ASSIGNMENT:
Below are some records; output exactly the lines from the line with "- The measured" to the line with "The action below", both ends kept, and nothing more.

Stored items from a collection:
---

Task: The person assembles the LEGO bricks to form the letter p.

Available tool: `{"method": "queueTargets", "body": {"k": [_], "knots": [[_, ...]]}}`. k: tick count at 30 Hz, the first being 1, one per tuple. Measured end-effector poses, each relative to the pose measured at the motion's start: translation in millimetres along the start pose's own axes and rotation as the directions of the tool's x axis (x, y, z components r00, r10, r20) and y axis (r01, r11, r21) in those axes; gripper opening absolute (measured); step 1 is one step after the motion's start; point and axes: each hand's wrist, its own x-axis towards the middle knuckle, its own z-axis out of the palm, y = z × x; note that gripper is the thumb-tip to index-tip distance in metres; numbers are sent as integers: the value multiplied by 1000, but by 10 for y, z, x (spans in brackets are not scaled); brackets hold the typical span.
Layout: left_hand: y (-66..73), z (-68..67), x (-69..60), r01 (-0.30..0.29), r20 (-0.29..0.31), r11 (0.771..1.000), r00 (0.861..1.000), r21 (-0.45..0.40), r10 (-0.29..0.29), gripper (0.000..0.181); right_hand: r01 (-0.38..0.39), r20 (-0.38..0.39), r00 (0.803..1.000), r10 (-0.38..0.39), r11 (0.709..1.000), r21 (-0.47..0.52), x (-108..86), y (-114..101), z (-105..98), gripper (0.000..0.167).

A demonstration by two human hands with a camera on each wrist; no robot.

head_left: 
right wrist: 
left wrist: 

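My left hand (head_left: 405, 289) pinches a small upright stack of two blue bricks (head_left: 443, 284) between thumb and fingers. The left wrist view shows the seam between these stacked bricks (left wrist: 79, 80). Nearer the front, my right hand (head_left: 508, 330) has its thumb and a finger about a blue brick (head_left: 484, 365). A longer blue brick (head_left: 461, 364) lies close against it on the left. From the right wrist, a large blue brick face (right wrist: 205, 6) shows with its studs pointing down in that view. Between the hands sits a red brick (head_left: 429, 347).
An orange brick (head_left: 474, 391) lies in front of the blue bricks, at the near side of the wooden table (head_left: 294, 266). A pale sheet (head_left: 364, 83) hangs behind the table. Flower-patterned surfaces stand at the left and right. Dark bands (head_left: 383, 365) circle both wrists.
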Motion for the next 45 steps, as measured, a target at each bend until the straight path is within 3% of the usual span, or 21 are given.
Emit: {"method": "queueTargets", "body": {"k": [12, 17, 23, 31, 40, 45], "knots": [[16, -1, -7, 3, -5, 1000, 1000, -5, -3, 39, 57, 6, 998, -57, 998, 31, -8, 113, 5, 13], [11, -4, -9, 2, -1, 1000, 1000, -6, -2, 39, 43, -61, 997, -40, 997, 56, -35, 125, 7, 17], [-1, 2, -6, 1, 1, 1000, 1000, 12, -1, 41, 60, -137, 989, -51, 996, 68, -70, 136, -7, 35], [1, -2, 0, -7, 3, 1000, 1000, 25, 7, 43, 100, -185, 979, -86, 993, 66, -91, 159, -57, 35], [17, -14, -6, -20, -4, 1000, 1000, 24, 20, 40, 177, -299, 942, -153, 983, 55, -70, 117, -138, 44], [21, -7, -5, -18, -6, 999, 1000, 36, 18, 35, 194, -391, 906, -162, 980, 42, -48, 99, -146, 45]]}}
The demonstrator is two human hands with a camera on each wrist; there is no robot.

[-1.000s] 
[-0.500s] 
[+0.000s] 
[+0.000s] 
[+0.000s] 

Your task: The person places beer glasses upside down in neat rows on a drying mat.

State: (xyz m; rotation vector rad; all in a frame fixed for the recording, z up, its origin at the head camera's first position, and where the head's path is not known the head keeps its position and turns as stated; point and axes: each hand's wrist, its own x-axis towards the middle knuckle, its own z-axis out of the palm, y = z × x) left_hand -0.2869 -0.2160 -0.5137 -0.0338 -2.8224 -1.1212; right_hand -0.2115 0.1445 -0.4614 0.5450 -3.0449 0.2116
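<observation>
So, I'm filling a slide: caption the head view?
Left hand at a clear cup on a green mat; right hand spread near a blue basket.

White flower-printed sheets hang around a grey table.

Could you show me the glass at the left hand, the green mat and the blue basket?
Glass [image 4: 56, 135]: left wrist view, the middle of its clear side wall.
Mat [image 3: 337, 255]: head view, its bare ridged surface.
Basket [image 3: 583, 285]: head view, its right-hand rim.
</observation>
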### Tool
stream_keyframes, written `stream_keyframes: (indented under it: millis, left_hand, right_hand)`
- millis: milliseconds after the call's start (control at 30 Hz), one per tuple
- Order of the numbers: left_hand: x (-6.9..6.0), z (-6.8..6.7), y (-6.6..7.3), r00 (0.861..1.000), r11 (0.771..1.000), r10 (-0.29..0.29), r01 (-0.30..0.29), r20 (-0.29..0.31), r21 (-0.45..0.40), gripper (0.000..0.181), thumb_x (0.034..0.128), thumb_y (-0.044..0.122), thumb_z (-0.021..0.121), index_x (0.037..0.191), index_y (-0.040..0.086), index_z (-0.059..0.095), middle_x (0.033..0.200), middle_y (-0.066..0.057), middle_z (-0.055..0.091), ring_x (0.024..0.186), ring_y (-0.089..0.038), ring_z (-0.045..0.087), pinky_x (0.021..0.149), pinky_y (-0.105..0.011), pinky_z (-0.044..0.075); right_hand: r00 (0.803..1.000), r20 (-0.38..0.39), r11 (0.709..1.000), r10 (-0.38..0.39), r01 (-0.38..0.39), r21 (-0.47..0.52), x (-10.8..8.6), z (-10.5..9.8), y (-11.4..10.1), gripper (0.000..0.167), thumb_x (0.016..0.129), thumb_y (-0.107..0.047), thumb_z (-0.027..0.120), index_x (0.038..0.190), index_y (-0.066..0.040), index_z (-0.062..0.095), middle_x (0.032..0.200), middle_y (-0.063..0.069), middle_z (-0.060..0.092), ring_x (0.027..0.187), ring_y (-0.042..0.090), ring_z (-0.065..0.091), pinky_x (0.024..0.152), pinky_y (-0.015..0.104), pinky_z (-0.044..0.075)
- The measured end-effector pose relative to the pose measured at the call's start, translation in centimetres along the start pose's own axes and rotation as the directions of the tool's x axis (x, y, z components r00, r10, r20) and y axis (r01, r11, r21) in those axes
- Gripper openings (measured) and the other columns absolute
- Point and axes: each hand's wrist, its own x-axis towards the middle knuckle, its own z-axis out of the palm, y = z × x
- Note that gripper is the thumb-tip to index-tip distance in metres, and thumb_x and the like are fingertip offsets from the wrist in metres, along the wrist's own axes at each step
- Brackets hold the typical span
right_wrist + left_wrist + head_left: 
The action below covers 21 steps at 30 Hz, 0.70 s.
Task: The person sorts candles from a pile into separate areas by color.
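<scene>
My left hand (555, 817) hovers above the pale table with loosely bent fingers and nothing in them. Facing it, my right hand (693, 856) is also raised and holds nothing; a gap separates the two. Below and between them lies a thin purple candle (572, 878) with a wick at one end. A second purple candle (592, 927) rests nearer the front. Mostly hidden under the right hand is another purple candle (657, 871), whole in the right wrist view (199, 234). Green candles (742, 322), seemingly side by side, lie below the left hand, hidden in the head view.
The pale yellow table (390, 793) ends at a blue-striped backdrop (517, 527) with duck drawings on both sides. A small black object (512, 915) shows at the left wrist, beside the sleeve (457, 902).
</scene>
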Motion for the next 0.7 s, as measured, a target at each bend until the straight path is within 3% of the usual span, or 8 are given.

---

RESPONSE AREA:
- The measured end-effector pose relative to the pose measured at the call's start, translation in centimetres along the start pose's own axes and rotation as the directions of the tool's x axis (x, y, z components r00, r10, r20) and y axis (r01, r11, r21) in those axes
- Gripper openings (measured) and the other columns absolute
- Point and axes: each hand's wrist, its own x-axis towards the middle knuckle, its own z-axis out of the palm, y = z × x
- Note that gripper is the thumb-tip to index-tip distance in metres, and thumb_x and the like are fingertip offsets from the wrist in metres, along the wrist's own axes at each step
- Brackets hold the typical span
right_wrist + left_wrist + head_left: 
The action below covers 21 steps at 30 Hz, 0.70 s.

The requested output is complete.